MechaFicciones: El favor
Es menos duro sobrellevar un acontecimiento espantoso que imaginarlo.
Jorge Luis Borges. La espera.
El agua de la pava hervía invariablemente. La señora De Burgos había perdido ya hace rato el ojo para medir los tiempos de las cosas, pero no le preocupaba demasiado. Las cosas tenían arreglo, y si no lo tenían se podían conseguir nuevas. Lo que le preocupaba era la gente.
Mientras trataba de salvar el mate, ese mate que salvaría su mañana de un fin prematuro, recordó que ya no tenía quien le hiciera el favor de ir a comprarle yerba cuando se acabara. No tenía quien le cerrara los postigos por el lado de arriba, donde está alto, no tenía quien le alcanzara una toalla al terminar de bañarse si se olvidaba antes de colocarla sobre el lavatorio. No tenía quien le dijera que la quería o que, ante una situación acorde, la extrañara.
Había enviudado hacía siete años. Sin embargo, la inmediatez de su soledad la asaltaba en momentos específicos, como si nunca se hubiera acostumbrado del todo a la ausencia. No le quedaba familia viva, no había podido mantener ningún amigo. El único contacto humano lo tenía con sus clientes, los itinerantes del modesto hotel que había heredado de su marido. No encontraba estímulo alguno en interactuar con estos pasajeros que se refugiaban bajo su techo. Eran efímeros, inasibles. Le preocupaba a veces cuán ajena podía parecerle la gente, como si lo humano fuera un género incompatible. Hubo un tiempo en que ella no era así, y su marido estaba vivo. La cocina de opacos azulejos contenía su silencio.

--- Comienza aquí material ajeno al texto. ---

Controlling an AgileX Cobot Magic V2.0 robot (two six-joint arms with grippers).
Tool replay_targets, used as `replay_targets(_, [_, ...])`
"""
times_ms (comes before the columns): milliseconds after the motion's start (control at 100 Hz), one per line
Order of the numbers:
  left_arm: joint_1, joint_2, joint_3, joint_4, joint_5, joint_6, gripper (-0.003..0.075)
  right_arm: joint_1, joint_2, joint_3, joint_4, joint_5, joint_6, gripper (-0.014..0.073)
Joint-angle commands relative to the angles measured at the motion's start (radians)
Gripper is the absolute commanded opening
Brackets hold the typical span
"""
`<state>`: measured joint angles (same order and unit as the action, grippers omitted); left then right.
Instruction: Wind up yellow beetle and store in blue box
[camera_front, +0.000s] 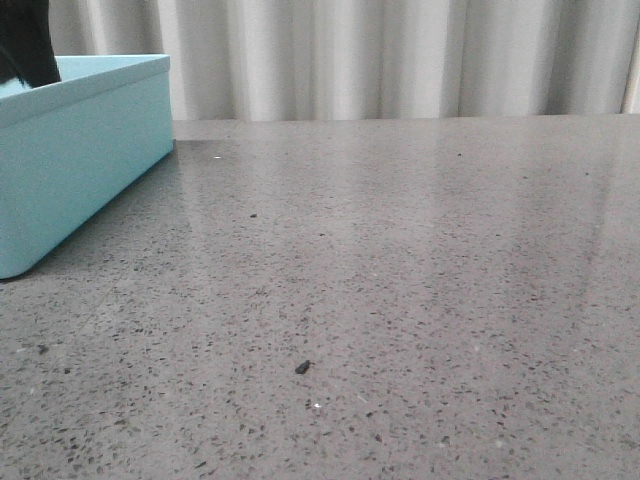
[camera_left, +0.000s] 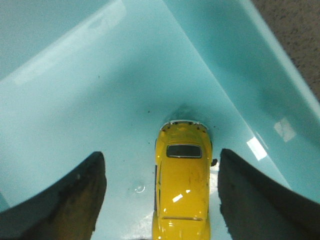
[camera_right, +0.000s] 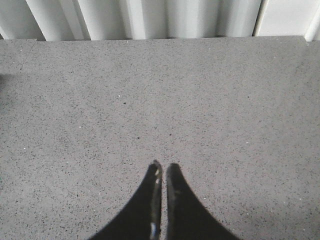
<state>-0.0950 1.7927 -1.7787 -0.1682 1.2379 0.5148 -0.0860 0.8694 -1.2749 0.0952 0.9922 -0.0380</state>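
Observation:
The yellow beetle lies on the floor of the blue box, near a corner, roof up. My left gripper is open inside the box, its two dark fingers apart on either side of the car and not touching it. In the front view the blue box stands at the far left of the table, with a dark part of my left arm above it; the car is hidden there. My right gripper is shut and empty over the bare table.
The speckled grey table stretches to a white curtain at the back. A small dark speck lies on the table near the front.

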Motion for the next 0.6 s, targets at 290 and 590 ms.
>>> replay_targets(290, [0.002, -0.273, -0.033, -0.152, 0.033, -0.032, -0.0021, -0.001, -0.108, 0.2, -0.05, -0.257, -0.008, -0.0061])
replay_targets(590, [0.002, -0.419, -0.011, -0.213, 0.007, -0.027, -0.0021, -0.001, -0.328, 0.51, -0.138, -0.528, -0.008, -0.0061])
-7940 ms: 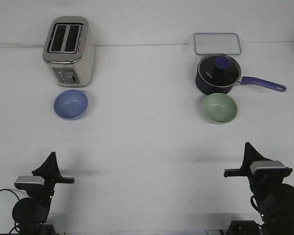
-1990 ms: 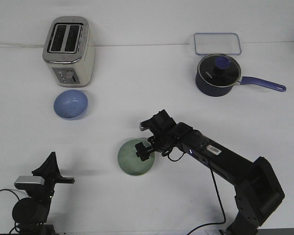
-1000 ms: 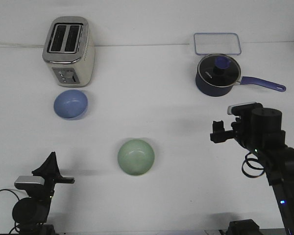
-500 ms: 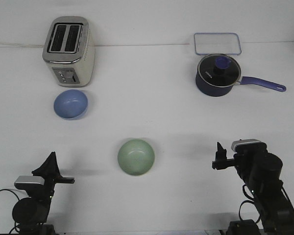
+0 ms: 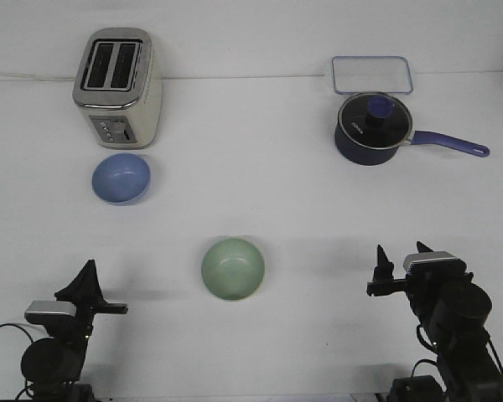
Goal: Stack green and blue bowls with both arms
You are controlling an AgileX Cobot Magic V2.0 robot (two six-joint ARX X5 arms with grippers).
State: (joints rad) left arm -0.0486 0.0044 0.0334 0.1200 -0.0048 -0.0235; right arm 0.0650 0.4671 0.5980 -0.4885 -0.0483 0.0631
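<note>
The pale green bowl (image 5: pixel 233 269) sits upright on the white table near the front centre. The periwinkle blue bowl (image 5: pixel 121 177) sits upright at the left, just in front of the toaster. My right gripper (image 5: pixel 400 255) is drawn back at the front right, well to the right of the green bowl. Its two fingers stand apart and hold nothing. My left gripper (image 5: pixel 88 272) rests folded at the front left, in front of the blue bowl. Its fingers show as one closed point, and it is empty.
A cream and silver toaster (image 5: pixel 117 88) stands at the back left. A dark navy saucepan (image 5: pixel 370 128) with a lid and a handle pointing right stands at the back right. A clear rectangular lid (image 5: pixel 372 74) lies behind it.
The right arm let go of the green bowl at the front centre and drew back to the front right, sinking low. The bowls and the left arm have not moved in the last second.
</note>
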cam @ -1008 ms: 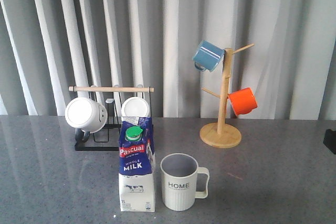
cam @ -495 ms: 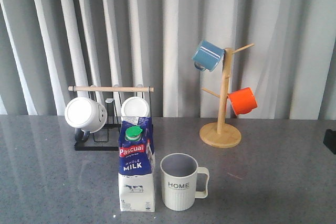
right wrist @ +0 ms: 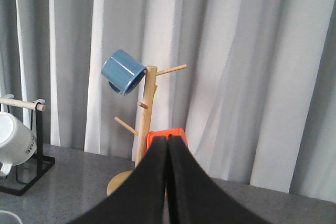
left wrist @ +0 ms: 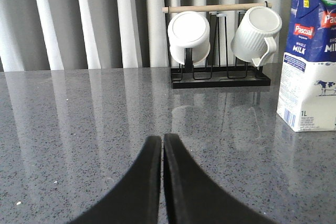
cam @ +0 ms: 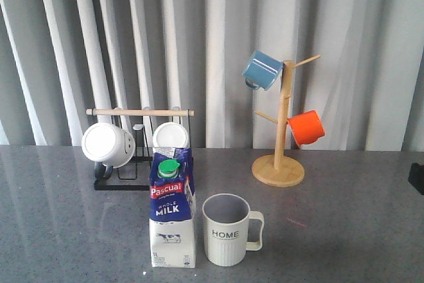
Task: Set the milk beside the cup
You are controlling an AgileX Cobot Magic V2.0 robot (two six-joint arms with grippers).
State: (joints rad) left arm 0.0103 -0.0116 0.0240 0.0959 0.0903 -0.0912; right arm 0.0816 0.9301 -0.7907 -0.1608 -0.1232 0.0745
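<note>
The milk carton [cam: 172, 210], blue above and white below with a green cap, stands upright on the grey table close beside the left of the cream ribbed "HOME" cup [cam: 228, 230]; a narrow gap separates them. The carton also shows at the edge of the left wrist view [left wrist: 310, 61]. My left gripper [left wrist: 161, 140] is shut and empty, low over bare table, well apart from the carton. My right gripper [right wrist: 168, 139] is shut and empty, raised, facing the mug tree. Neither gripper appears in the front view.
A black rack [cam: 136, 160] with two white mugs [cam: 108, 144] stands just behind the carton. A wooden mug tree [cam: 281, 137] holds a blue mug [cam: 262, 69] and an orange mug [cam: 307, 128] at the back right. A dark object [cam: 417, 178] sits at the right edge.
</note>
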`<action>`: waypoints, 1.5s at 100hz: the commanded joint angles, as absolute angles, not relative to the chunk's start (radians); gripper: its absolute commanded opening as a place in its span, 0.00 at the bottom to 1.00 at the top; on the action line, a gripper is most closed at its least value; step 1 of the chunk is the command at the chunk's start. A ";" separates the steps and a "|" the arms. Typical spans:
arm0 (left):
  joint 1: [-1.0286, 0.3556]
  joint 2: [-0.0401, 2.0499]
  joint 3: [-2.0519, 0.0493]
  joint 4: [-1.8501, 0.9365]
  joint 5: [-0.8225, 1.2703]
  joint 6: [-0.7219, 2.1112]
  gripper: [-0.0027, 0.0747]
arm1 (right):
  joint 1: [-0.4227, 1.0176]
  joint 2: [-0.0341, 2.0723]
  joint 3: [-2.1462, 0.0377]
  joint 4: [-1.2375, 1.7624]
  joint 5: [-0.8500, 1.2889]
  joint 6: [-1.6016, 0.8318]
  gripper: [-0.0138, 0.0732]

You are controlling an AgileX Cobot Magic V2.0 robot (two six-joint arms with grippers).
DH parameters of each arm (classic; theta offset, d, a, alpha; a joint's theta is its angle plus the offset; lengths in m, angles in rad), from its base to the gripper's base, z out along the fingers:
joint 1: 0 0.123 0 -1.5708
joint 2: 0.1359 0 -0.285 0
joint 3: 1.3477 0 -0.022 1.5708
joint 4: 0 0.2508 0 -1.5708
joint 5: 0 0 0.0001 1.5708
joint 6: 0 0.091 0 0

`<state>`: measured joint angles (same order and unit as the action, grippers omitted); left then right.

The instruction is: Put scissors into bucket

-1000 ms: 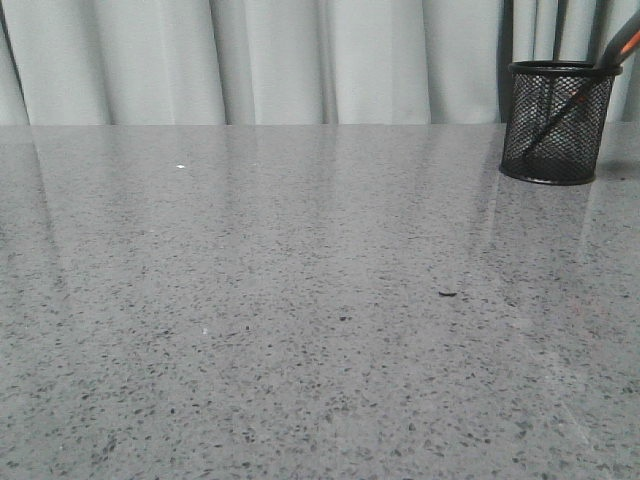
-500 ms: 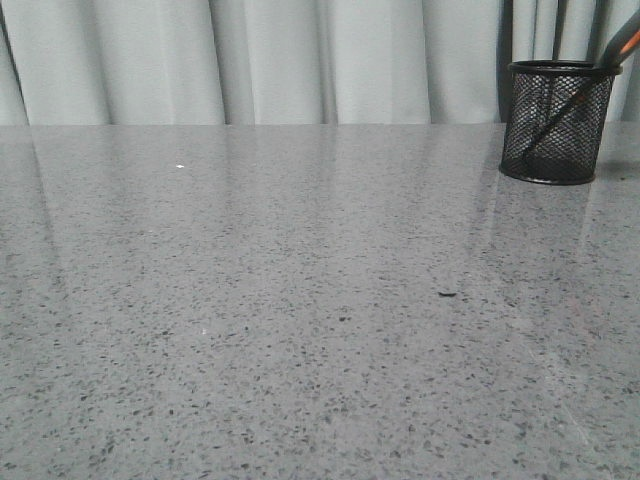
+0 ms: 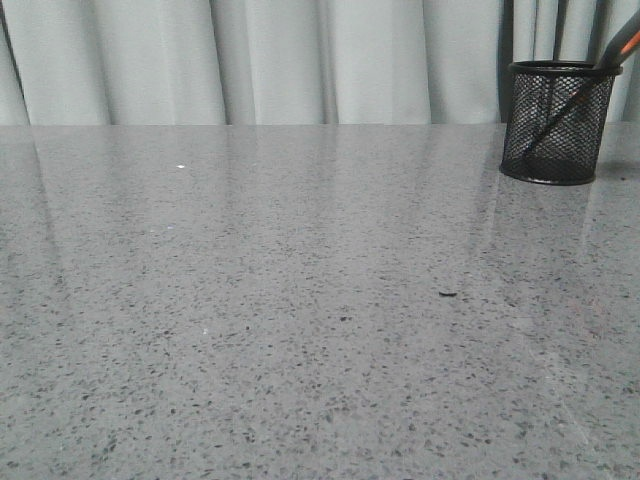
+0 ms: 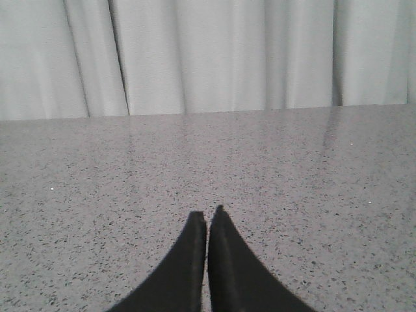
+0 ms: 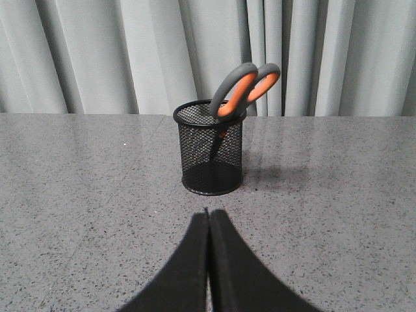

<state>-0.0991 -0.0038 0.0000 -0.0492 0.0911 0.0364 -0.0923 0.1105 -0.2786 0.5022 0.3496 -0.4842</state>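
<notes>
Orange-lined scissors (image 5: pixel 242 88) are standing blades-down inside the black mesh bucket (image 5: pixel 212 159), handles leaning over its rim. The right gripper (image 5: pixel 208 214) is sitting nearer, straight before the bucket, jaws clenched on nothing; the left gripper (image 4: pixel 207 213) is clenched too, over bare counter (image 3: pixel 300 300).

A speckled grey stone table (image 3: pixel 300 300) runs back to pale pleated curtains (image 3: pixel 280 60).

scissors (image 3: pixel 622 47) handles cut off by front view's edge, blades veiled behind bucket (image 3: pixel 558 122) mesh
</notes>
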 commanded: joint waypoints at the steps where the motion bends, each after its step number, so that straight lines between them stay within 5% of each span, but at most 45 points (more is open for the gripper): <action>1: -0.097 -0.030 0.017 -0.059 0.010 0.024 0.01 | -0.093 0.118 -0.306 0.512 0.282 -0.489 0.07; 92: -0.097 -0.030 0.017 -0.059 0.010 0.024 0.01 | -0.093 0.118 -0.304 0.467 0.282 -0.484 0.07; 110: -0.097 -0.030 0.017 -0.059 0.010 0.024 0.01 | -0.093 0.118 -0.253 0.061 0.269 -0.057 0.07; 150: -0.097 -0.030 0.017 -0.059 0.010 0.024 0.01 | -0.032 -0.029 -0.040 -0.026 0.153 -0.047 0.07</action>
<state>-0.0991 -0.0038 -0.0008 -0.0496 0.0911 0.0341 -0.0490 -0.0023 -0.0563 0.0000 0.2551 -0.0489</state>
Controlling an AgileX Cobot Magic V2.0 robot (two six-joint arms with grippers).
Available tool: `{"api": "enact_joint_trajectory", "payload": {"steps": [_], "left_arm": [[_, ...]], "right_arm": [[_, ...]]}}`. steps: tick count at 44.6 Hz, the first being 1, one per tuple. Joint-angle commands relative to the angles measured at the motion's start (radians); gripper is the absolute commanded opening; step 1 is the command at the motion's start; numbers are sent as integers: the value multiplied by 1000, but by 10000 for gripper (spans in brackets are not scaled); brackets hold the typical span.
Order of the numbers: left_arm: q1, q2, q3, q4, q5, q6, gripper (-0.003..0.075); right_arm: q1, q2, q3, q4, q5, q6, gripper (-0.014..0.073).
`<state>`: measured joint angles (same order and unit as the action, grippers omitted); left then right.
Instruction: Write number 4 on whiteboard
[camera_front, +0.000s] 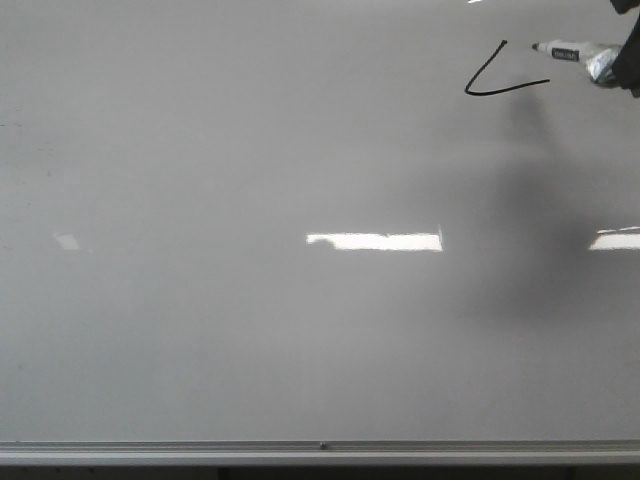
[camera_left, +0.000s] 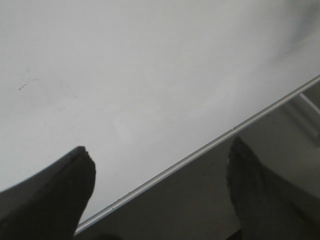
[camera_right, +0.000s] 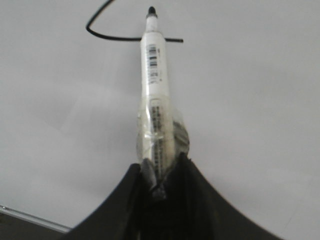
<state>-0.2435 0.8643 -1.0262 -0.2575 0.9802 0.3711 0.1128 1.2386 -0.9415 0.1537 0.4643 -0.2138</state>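
The whiteboard (camera_front: 250, 300) fills the front view, glossy grey-white. Near its top right stands a partly drawn number 4 (camera_front: 490, 80): a slanted stroke joined to a crossbar, in thin black line. A white marker (camera_front: 570, 51) with a black tip points left, its tip just up and right of the crossbar's end. My right gripper (camera_right: 161, 172) is shut on the marker (camera_right: 154, 85), whose barrel is wrapped in clear tape; the black strokes (camera_right: 107, 34) lie under and past the tip. My left gripper (camera_left: 160, 165) stands open over the board's lower edge, holding nothing.
A thin silver rail (camera_front: 320, 452) runs along the whiteboard's bottom edge, also crossing the left wrist view as the rail (camera_left: 210, 146). Bright light reflections (camera_front: 375, 241) sit mid-board. Faint old marks (camera_left: 22, 86) dot the surface.
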Motion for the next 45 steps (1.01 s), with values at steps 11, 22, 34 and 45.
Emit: {"api": "enact_joint_trajectory", "payload": {"steps": [11, 22, 34, 45], "left_arm": [[1, -3, -25, -23, -73, -12, 531], [1, -3, -25, -23, -73, -12, 531], [1, -3, -25, -23, -73, -12, 531], [1, -3, -25, -23, -81, -12, 531]], "right_arm": [[20, -12, -33, 22, -184, -1, -118], [18, 77, -33, -4, -192, -3, -118], [3, 148, -31, -6, 43, -3, -118], [3, 95, -42, -8, 177, -10, -118]]}}
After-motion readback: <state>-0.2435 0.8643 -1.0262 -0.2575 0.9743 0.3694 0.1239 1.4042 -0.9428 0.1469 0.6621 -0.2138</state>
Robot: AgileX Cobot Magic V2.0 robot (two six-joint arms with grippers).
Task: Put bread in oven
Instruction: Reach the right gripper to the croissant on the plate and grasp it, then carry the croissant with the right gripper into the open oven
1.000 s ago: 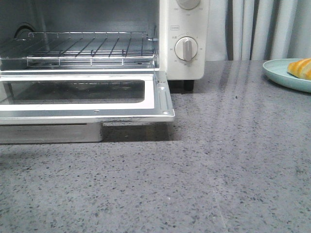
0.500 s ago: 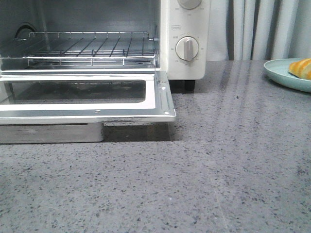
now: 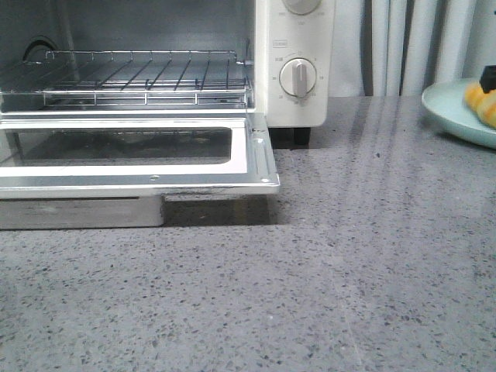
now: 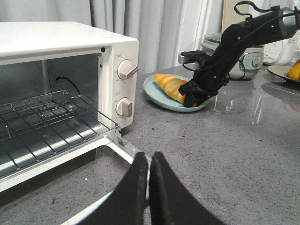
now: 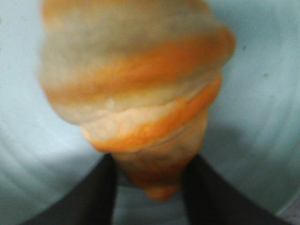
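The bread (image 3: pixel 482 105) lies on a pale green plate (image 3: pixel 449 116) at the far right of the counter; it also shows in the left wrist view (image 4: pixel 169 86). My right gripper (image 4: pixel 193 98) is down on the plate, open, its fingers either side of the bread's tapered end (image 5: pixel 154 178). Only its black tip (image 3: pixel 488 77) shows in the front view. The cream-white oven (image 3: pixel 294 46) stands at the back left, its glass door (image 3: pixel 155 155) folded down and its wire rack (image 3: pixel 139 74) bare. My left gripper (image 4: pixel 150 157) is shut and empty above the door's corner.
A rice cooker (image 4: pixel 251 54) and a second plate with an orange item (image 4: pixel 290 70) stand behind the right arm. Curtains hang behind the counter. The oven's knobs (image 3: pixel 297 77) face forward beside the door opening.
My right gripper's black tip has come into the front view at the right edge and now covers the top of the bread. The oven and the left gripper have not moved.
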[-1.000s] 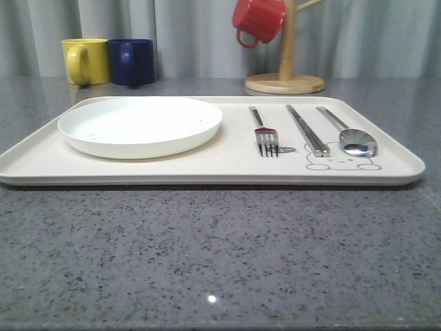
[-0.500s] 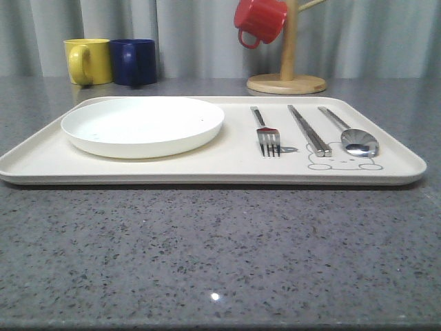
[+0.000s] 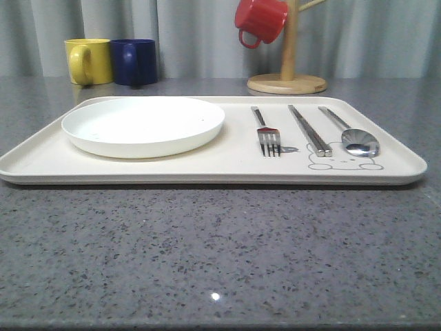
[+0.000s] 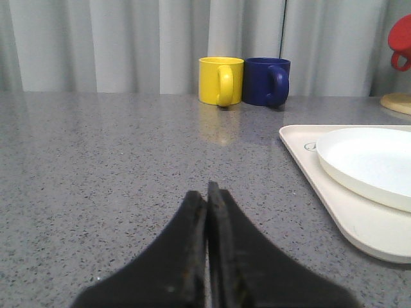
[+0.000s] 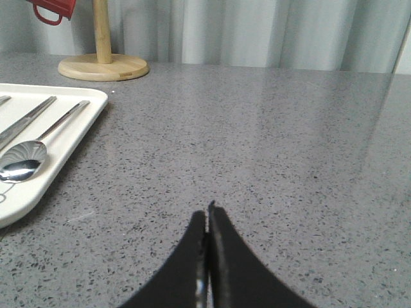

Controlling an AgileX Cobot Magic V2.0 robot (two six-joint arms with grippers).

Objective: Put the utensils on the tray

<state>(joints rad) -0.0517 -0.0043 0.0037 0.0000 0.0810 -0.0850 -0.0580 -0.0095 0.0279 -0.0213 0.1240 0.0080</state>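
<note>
Your fork (image 3: 266, 133), chopsticks (image 3: 308, 129) and spoon (image 3: 350, 134) already lie on the tray (image 3: 207, 165) — handles pointing far; left gripper (image 4: 207, 199) and right gripper (image 5: 207, 215) both pressed together, empty, flanking it.

**Clearance around tray**

Worktop (image 3: 220, 255) across the lower frame lies bare: open approach to the tray (image 3: 41, 162) near edge. Upper left, yellow mug (image 3: 88, 61) and blue mug (image 3: 134, 61) touch, blocking the far side. Upper right, mug stand (image 3: 286, 83) with hanging red mug (image 3: 259, 21) stands behind the tray.
</note>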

Saboreó unos bizcochos húmedos y volvió a pensar en el señor Villari. Parecía introvertido, repelente del contacto con sus vecinos. Desde su llegada lo había visto salir de su habitación en contadísimas ocasiones, y sólo le ofrecía su amistad al perro que acomodaba sus huesos al sol en el suelo del patio. Tal vez entendía el vivir como lo entendía ella. Ese recelo, el no querer cruzarse con nadie, como escapando. La angustiaba. Infinitamente la angustiaba. No se había dado cuenta de su predicamento hasta que lo vio en otro, en este cliente. No había en su mirada el más mínimo resplandor de felicidad, como no debería haberlo en la suya. Lo más parecido a una expresión la vio la mañana en que salió apurado sosteniéndose el rostro hinchado. Parecía que sólo el dolor podía humanizarlo, porque todo lo demás le era esquivo o impersonal. La inquietaba la idea de que la gente la percibiera igual, porque este buen señor le daba lástima y ella lástima a nadie.
Cuando vinieron preguntando por él, tempranito, justo al despuntar el alba, pensó por un momento en hacerse la desentendida. Morocho, alto, de mirada taciturna, inconfundiblemente italiano, recién llegado del Uruguay. Era clarísimo a quién referían las señas particulares, pero ella siempre se había inclinado por proteger la intimidad de sus inquilinos. No tanto por una cuestión de integridad profesional, sino por parsimonia. Negar es mucho más conciso que asentir, porque lo segundo conlleva más explicaciones.
Supo de inmediato que si la situación fuera al revés, que alguien la estuviera buscando a ella, no querría acceder a ese contacto. Algo dentro suyo se había ido con su marido, y no creía poder recuperarlo; era una cosa sin arreglo, sin recambio. Pero si podía preocuparse por ella y por la gente, podía ocuparse también. Podía empezar por los otros, luego vería qué hacía y si lo hacía por sí misma. Decidió hacerle un favor secreto, ese que insistía en seguir eludiendo en lo personal.
El que buscaba y había encontrado tenía que ser el hermano o el primo. Había un notorio parecido en su perfil y su forma de caminar. Se los sentía próximos, íntimos, como quienes comparten una pena o un secreto. Si había una manera de volver a los otros, a la gente, tenía que ser a través de la familia. Ella tomaba esta decisión por él, porque para sí misma no podía. No tenía familia a la que volver, pero sabía bien que tampoco daría ese paso si la tuviera. Evitando caer en algo que en cualquier otra persona se llamaría entusiasmo, le indicó la puerta de la habitación de Villari. Prefirió no acompañarlo en caso de que la sorpresa derivara en una escena desagradable. Bien sabía cómo reaccionaría ella en esa situación. Sabía, también, que él, en algún futuro, le agradecería por lo que estaba por suceder.
Apoyada contra la cocina de hierro aún tibia y pensando si un chorrito de agua fría ayudaría a arreglar el daño, escuchó los disparos.